◆ **TRY IT**
Look below for the line containing "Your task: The"; from there, print each line exactly up to and including the line containing "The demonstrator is", and stop.

# # # #

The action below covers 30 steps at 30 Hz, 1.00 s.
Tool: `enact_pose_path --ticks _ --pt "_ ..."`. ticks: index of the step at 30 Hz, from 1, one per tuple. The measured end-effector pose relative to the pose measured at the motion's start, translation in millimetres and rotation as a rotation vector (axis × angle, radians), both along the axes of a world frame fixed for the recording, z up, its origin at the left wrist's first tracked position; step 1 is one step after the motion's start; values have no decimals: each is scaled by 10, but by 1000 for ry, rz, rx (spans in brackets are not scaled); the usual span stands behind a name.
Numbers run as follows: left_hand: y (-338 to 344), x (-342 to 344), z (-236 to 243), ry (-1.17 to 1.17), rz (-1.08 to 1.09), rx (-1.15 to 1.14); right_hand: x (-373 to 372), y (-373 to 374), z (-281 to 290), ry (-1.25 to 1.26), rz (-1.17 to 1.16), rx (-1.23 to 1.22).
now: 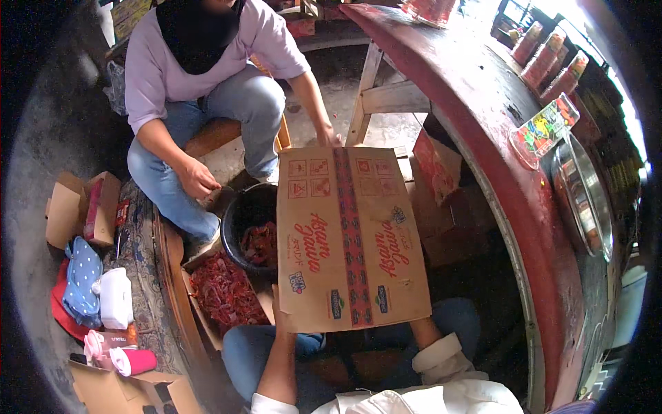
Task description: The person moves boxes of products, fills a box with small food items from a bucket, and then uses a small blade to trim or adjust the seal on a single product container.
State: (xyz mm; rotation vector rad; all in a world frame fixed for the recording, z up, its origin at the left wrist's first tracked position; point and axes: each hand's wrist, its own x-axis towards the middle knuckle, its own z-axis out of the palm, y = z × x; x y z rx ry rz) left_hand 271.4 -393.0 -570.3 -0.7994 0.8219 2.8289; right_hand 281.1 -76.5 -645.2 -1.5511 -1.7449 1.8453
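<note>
A large brown cardboard box (321, 276), sealed with a printed strip of tape, is held up over my lap. My left hand (278, 303) grips its near left edge, and my right hand (422, 326) holds the near right corner; the box hides most of the fingers of both. Left of the box stands a black bucket (233, 238) with red packets inside, partly covered by the box. Beside it an open carton (193, 283) is filled with small red packets.
Across from me sits a person in a light purple top (276, 48), one hand near the box's far edge. A red-edged table (483, 124) on the right bears clear jars (541, 131) and a metal basin (586, 200). A patterned bench (148, 276) holds a blue dotted pouch (83, 283) and pink tumbler (134, 361).
</note>
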Motion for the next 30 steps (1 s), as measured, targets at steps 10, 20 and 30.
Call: enact_pose_path --ticks 10,20,30 --pt "24 73 152 95 -107 -516 -6 8 -7 11 14 17" --pt "-190 220 -208 128 -27 -8 -100 -84 48 25 51 23" --pt "-93 249 16 67 2 -346 -17 -62 102 32 86 20"
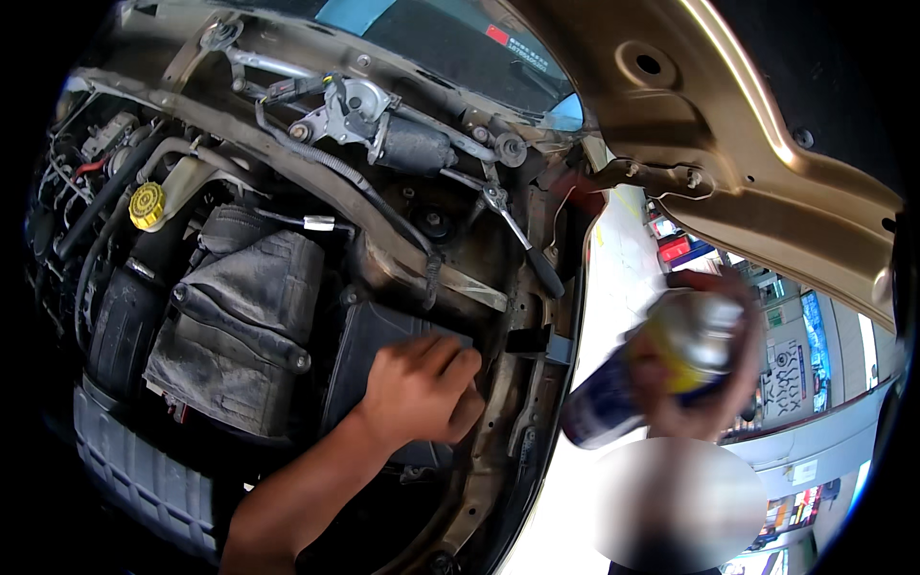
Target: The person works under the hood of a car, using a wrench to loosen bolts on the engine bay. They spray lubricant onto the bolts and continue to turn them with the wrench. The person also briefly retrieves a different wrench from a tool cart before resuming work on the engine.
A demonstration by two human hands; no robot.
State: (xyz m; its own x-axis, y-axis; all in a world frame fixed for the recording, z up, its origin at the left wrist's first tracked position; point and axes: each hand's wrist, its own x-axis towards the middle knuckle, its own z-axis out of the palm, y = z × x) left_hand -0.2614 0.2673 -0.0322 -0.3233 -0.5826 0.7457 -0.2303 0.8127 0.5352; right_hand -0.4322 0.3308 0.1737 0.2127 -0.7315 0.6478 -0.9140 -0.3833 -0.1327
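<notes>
My left hand (pixel 422 388) is closed, its fingers curled under, over the black plastic box cover (pixel 379 340) in the engine bay. Whatever it may hold is hidden. Out to the right, beside the fender, my right hand (pixel 733 355) grips a dark blue and yellow spray can (pixel 604 402) with a silvery end. That hand and the can are smeared by motion, and the can is tilted. Above my left hand a ratchet wrench (pixel 522 244) with a black handle sits with its head at the wiper linkage. The wiper motor (pixel 417 144) lies next to it.
The raised gold hood (pixel 661 105) overhangs the right side. A cloth-wrapped battery (pixel 240 326) and a yellow reservoir cap (pixel 147 205) are at the left. The white fender (pixel 565 508) borders the bay; workshop shelves show beyond it.
</notes>
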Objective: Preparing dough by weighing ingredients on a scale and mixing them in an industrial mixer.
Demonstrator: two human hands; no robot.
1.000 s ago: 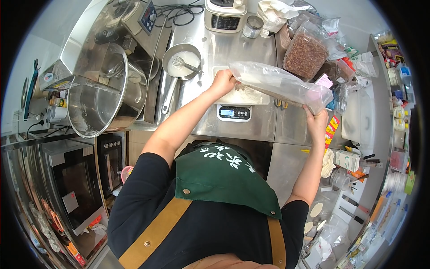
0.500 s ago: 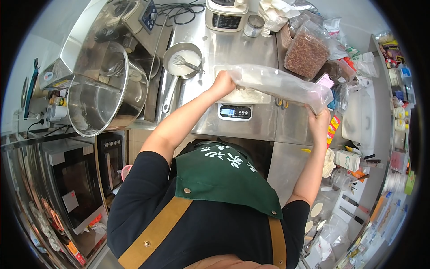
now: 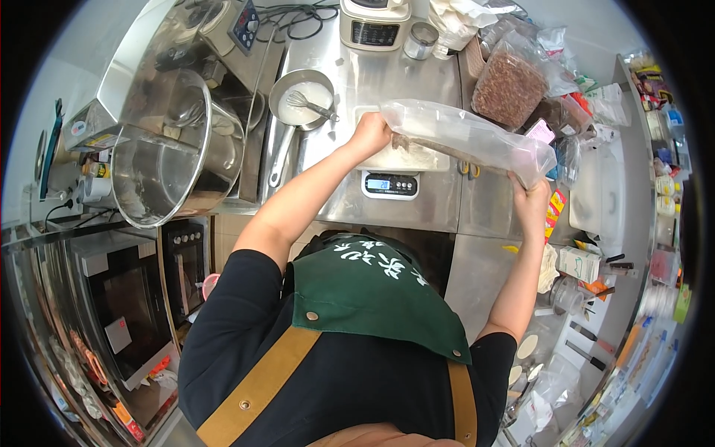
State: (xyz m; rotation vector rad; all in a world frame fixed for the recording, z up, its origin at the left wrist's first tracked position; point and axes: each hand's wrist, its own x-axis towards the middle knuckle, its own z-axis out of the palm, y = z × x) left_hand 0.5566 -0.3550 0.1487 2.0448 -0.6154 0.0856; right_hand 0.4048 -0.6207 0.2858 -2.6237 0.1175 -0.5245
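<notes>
A long clear plastic bag (image 3: 454,130), with brown material along its lower side, stretches between my two hands. My left hand (image 3: 369,134) is closed on its left end, over a pale rectangular tray (image 3: 437,165) of white powder. My right hand (image 3: 531,197) grips the other end, lower and to the right, beside some small packets. The tray rests on a digital scale (image 3: 389,186) on the steel worktop (image 3: 328,201).
A pan (image 3: 302,100) with white liquid and a whisk sits left of the tray, beside a large mixer bowl (image 3: 156,179). An appliance (image 3: 375,30) and jar (image 3: 421,41) stand behind. Bags and a container of brown bits (image 3: 510,82) crowd the right, by scissors (image 3: 469,170).
My left hand and the bag have risen slightly, with a little more brown material showing by that hand. My right hand has shifted very little.
</notes>
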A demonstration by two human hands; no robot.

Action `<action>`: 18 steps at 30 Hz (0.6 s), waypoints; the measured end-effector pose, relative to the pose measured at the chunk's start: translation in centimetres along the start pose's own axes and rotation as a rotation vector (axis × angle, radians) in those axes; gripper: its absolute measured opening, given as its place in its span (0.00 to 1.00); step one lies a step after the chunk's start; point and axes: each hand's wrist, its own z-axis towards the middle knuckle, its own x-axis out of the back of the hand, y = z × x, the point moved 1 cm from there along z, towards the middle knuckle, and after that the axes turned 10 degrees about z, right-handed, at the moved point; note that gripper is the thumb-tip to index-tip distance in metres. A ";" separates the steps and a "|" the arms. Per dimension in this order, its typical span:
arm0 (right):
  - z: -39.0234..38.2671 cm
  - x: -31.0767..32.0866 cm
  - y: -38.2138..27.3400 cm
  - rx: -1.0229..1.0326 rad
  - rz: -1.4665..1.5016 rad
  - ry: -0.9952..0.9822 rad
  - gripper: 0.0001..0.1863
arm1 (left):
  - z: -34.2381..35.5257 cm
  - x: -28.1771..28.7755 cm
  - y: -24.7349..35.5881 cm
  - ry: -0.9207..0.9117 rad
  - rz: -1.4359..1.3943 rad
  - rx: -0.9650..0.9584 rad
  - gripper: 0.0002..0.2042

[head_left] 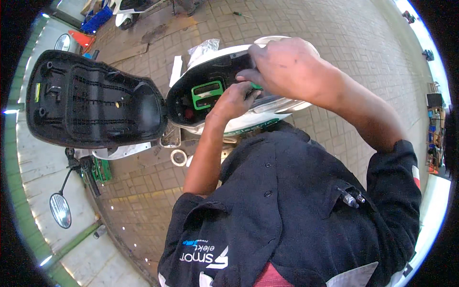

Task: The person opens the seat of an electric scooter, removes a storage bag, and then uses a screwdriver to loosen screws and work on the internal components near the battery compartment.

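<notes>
A scooter's white body [205, 58] lies before me, its dark storage compartment [186, 88] exposed. The black seat [114, 107] is swung up to the left, underside showing. Inside the compartment sits a green rectangular frame [208, 94]. My left hand [233, 102] is over the compartment's near edge, fingers drawn together; what they hold, if anything, is hidden. A small green piece [256, 86] shows between my hands. My right hand [285, 64] reaches over the compartment's right part, thumb and fingers apart, with the fingertips partly hidden.
A clear plastic bag [204, 49] lies beyond the scooter. A screwdriver [242, 15] is on the paved floor farther off. A round ring [179, 157] lies on the near side. Handlebar mirrors [60, 210] stick out at left. An orange cone [82, 39] and blue crate [97, 19] stand at far left.
</notes>
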 end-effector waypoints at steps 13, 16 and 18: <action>0.3 -2.4 2.8 0.173 0.092 0.147 0.14 | -0.2 -0.1 -0.5 0.024 -0.138 -0.031 0.12; -1.0 -3.7 5.2 0.372 0.205 0.435 0.13 | -0.6 -1.4 -5.4 0.086 -0.318 0.165 0.18; -1.0 -4.5 5.2 0.285 0.260 0.425 0.14 | -0.9 -4.3 -9.4 -0.051 -0.198 0.276 0.18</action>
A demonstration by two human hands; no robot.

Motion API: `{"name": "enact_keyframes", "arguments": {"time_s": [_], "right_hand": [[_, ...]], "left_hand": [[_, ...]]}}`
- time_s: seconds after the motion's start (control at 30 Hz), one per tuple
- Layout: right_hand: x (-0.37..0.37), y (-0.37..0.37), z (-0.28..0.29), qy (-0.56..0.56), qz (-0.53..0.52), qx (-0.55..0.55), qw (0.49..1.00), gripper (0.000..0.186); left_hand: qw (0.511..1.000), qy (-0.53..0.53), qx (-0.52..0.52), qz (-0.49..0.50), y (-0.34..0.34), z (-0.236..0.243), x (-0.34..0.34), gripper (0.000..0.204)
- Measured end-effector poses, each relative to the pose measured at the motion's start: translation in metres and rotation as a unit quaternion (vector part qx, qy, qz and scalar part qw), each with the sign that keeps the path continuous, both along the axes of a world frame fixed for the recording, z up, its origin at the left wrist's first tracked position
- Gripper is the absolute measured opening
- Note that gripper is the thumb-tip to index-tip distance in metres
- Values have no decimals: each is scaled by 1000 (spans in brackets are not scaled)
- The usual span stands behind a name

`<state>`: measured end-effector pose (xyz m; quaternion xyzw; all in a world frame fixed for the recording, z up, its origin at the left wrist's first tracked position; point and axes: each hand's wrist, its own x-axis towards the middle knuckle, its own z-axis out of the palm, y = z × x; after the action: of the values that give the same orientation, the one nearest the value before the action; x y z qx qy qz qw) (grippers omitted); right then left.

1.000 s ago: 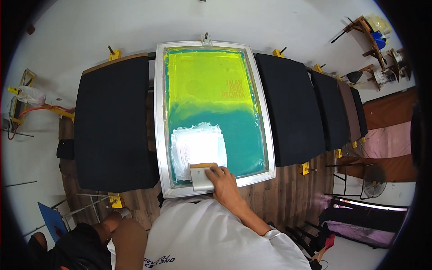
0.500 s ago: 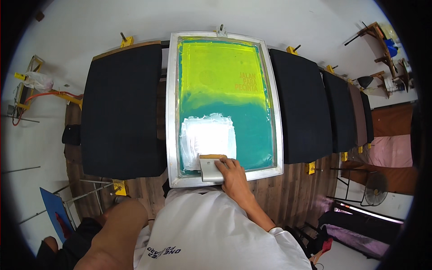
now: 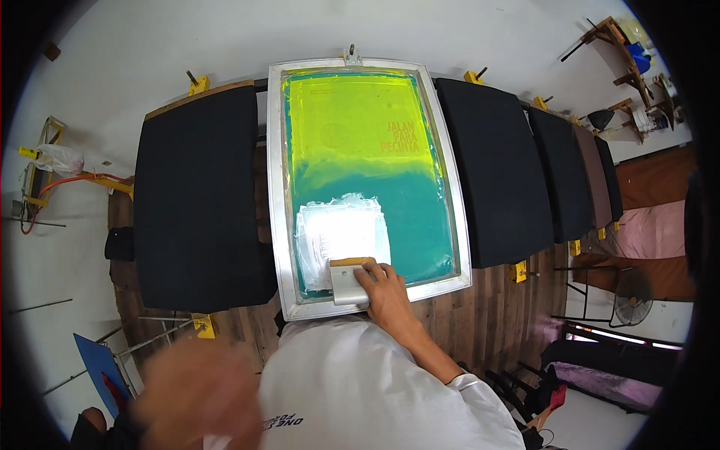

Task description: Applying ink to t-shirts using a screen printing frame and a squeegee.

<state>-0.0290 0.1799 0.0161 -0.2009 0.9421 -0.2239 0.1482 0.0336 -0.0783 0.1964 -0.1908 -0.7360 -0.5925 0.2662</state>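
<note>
My right hand point(image 3: 386, 297) is closed on a squeegee with a silver metal holder point(image 3: 349, 286) and an amber blade edge. It rests at the near edge of a silk-screen frame point(image 3: 278, 195), its blade toward a thick patch of white ink point(image 3: 341, 229). Beyond the ink, the teal mesh point(image 3: 420, 232) turns yellow-green, with a faint printed design at the far right. At the lower left my left hand point(image 3: 199, 394) is a motion-smeared shape close to the camera. Its fingers cannot be made out.
Black cloth-covered boards stand to the left point(image 3: 199, 195) and right point(image 3: 491, 172) of the frame, with yellow clamps point(image 3: 520, 271) at their ends. A fan point(image 3: 634, 296) is at the far right. A blue panel point(image 3: 97, 367) leans at the lower left, above a wooden floor point(image 3: 480, 315).
The view has shifted slightly, so the frame sits a little lower and further left. My left arm has moved and blurred. My right hand still grips the squeegee at the near edge.
</note>
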Motion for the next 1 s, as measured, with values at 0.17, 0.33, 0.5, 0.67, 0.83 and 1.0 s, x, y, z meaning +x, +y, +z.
{"name": "enact_keyframes", "arguments": {"time_s": [0.17, 0.33, 0.5, 0.67, 0.83, 1.0], "right_hand": [[2, -7, -4, 15, -8, -26, 1000, 62], [6, -1, -11, 8, 19, -14, 1000, 60], [5, -3, -5, 39, 20, -25, 999, 58], [12, 2, -3, -9, 33, -22, 999, 58], [15, 2, -9, 5, 27, -20, 999, 60], [14, 1, -5, 6, 31, -16, 999, 61]], "left_hand": [[925, -256, -273, -71, 73, -109, -52, 64], [861, -339, -367, -94, 88, -180, -24, 72], [868, -349, -351, -46, 94, -187, -22, 55], [845, -380, -364, -94, 90, -187, -11, 55], [856, -363, -359, -79, 90, -189, -11, 53], [854, -370, -356, -82, 89, -188, -12, 54]]}}
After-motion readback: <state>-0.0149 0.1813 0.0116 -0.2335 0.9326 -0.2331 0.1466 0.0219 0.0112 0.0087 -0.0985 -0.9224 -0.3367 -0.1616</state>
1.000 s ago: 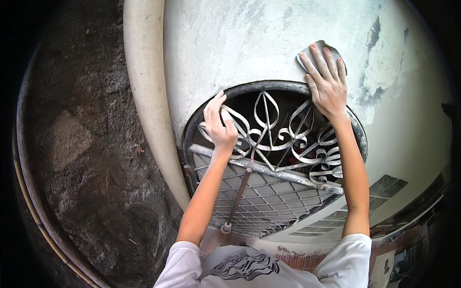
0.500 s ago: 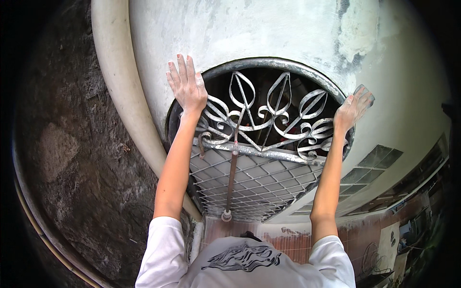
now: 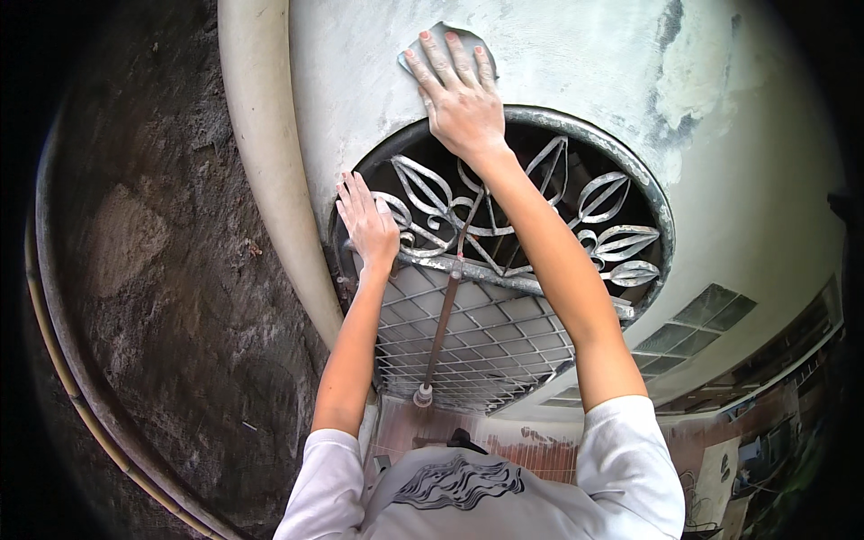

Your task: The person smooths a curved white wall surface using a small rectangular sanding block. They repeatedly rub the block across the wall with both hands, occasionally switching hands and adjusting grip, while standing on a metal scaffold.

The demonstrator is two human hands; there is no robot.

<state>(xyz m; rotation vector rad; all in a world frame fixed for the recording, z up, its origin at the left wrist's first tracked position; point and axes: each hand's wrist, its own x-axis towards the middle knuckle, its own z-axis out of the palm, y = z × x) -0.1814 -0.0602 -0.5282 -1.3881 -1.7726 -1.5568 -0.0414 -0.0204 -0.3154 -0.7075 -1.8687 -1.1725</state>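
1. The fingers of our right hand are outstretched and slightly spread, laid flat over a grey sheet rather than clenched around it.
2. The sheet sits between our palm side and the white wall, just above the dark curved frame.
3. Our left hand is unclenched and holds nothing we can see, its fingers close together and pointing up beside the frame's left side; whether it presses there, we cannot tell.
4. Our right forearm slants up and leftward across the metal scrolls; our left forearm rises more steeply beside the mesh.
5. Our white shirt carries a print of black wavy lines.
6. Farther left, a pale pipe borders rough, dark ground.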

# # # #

◆ **YOUR RESPONSE**
Your task: The person smooths a curved white wall surface using a small rectangular sanding block. They repeatedly rub the block across the wall with both hands, occasionally switching hands and adjusting grip, while standing on a metal scaffold.

The demonstrator is two human hands; there is no robot.

What the exercise asked for has been given in full.